- Allegiance: India
- Branch: Indian Army
- Service years: 1957–1991
- Rank: Major general
- Unit: 5 Gorkha Rifles
- Conflicts: Portuguese-Indian War Indo-Pakistani War of 1965 Indo-Pakistani War of 1971 Siachen conflict Sri Lankan Civil War

= Ashok K. Mehta =

Indian army officer

Ashok K. Mehta is a former major general of the Indian Army, as well as a radio and television commentator and a columnist on defence and security issues. He was a founding member of the Defence Planning Staff in the Indian Ministry of Defence. He is also the elder brother of the renowned journalist and editor, Vinod Mehta. Ashok Mehta is married to journalist Aditi Phadnis.

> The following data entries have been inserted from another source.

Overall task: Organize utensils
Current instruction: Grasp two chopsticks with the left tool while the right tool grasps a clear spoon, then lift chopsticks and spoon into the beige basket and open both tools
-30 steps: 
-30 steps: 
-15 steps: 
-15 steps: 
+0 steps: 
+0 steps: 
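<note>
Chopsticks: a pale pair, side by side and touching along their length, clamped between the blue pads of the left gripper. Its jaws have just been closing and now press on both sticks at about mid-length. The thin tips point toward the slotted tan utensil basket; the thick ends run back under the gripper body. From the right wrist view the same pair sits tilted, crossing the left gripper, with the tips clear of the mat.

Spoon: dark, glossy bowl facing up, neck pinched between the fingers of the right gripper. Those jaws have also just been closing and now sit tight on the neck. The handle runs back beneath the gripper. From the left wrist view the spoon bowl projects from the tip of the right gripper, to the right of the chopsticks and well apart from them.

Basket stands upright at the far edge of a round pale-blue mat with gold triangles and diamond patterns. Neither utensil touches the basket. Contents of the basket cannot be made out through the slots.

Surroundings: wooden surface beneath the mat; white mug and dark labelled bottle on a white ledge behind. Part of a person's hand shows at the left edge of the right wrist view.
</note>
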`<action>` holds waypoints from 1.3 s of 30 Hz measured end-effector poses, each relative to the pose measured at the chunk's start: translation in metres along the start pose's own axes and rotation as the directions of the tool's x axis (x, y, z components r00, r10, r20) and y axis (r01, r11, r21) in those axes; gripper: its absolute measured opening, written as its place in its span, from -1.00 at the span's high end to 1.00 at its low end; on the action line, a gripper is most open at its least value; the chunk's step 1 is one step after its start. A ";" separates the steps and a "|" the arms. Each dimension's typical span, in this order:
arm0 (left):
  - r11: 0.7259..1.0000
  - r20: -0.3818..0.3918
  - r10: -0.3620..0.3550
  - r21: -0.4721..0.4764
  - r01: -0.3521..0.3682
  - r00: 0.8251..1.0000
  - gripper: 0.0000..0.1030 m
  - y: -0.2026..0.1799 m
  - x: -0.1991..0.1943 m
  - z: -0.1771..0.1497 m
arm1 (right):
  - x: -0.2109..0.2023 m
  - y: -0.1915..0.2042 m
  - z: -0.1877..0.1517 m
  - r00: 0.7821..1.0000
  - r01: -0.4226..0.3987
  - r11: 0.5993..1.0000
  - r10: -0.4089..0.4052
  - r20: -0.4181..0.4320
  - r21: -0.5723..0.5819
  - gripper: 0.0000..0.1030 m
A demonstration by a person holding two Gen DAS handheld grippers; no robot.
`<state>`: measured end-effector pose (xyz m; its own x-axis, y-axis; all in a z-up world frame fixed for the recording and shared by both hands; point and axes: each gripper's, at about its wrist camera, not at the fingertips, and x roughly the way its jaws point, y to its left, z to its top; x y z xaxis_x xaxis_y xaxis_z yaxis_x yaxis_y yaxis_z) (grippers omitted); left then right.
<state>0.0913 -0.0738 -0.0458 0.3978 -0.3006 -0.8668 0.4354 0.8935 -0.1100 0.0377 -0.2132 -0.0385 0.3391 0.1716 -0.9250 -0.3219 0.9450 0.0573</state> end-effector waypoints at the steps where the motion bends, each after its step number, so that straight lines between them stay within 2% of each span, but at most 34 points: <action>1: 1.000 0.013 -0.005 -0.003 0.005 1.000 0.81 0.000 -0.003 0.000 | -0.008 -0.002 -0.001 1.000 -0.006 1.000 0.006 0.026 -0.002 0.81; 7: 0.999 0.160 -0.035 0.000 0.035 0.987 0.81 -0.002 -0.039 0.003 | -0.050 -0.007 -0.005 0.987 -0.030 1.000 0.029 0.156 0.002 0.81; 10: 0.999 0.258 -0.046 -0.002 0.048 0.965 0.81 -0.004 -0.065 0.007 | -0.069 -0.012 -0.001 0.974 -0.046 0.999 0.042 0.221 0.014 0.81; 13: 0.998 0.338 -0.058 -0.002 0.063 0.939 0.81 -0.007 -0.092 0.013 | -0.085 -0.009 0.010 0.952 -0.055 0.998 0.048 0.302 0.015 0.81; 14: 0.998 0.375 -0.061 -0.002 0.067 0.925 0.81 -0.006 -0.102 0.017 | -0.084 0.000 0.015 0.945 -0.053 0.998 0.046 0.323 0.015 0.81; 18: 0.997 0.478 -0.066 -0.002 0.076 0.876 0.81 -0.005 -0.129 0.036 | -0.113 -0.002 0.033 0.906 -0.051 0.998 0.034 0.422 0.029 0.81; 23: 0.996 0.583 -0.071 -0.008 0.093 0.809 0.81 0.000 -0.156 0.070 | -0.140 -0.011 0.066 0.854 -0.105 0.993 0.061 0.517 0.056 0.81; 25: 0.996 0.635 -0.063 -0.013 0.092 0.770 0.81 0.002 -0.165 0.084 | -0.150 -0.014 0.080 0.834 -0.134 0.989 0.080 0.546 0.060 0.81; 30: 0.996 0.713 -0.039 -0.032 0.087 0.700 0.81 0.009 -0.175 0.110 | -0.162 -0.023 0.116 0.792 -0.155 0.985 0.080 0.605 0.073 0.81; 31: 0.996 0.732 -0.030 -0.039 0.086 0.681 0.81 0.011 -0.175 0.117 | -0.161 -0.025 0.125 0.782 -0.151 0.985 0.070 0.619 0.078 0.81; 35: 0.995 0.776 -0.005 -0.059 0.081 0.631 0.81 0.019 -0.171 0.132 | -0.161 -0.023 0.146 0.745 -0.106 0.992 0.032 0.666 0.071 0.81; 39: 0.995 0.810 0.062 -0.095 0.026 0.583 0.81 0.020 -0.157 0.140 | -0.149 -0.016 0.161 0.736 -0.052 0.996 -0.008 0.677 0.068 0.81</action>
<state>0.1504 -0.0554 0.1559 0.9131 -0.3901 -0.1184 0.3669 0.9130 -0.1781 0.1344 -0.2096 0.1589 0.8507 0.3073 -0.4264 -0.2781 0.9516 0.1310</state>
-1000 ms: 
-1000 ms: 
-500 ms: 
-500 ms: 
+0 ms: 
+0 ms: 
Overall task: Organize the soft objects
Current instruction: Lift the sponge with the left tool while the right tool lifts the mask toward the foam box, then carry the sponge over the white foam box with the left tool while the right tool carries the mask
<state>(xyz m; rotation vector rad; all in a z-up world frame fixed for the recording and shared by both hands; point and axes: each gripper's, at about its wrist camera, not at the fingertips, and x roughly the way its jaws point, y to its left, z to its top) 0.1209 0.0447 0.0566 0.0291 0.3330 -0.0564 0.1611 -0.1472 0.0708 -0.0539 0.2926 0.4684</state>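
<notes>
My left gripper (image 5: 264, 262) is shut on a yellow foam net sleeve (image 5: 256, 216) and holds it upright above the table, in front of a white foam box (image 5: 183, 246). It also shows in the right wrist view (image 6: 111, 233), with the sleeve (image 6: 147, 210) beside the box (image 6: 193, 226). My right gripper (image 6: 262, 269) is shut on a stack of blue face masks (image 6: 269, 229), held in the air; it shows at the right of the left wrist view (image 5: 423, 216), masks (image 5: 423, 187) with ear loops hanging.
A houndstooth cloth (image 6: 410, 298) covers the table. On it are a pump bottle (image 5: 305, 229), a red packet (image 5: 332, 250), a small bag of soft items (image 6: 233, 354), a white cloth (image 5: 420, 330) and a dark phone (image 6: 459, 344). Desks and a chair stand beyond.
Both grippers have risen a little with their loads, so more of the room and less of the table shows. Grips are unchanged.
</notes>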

Maj. Gen. Mehta is an alumnus of the Rashtriya Indian Military College (RIMC), Dehradun, an Indian military preparatory school formerly known as the Prince of Wales Royal Indian Military College.

==Military career==
Mehta joined the Indian Army in 1957 and was commissioned in the 5th Gorkha Rifles infantry regiment the same year. Since then, he fought in almost all of the major wars India went into, with the exception of the Sino-Indian War of 1962, during which time he was on a peacekeeping mission in Zaire.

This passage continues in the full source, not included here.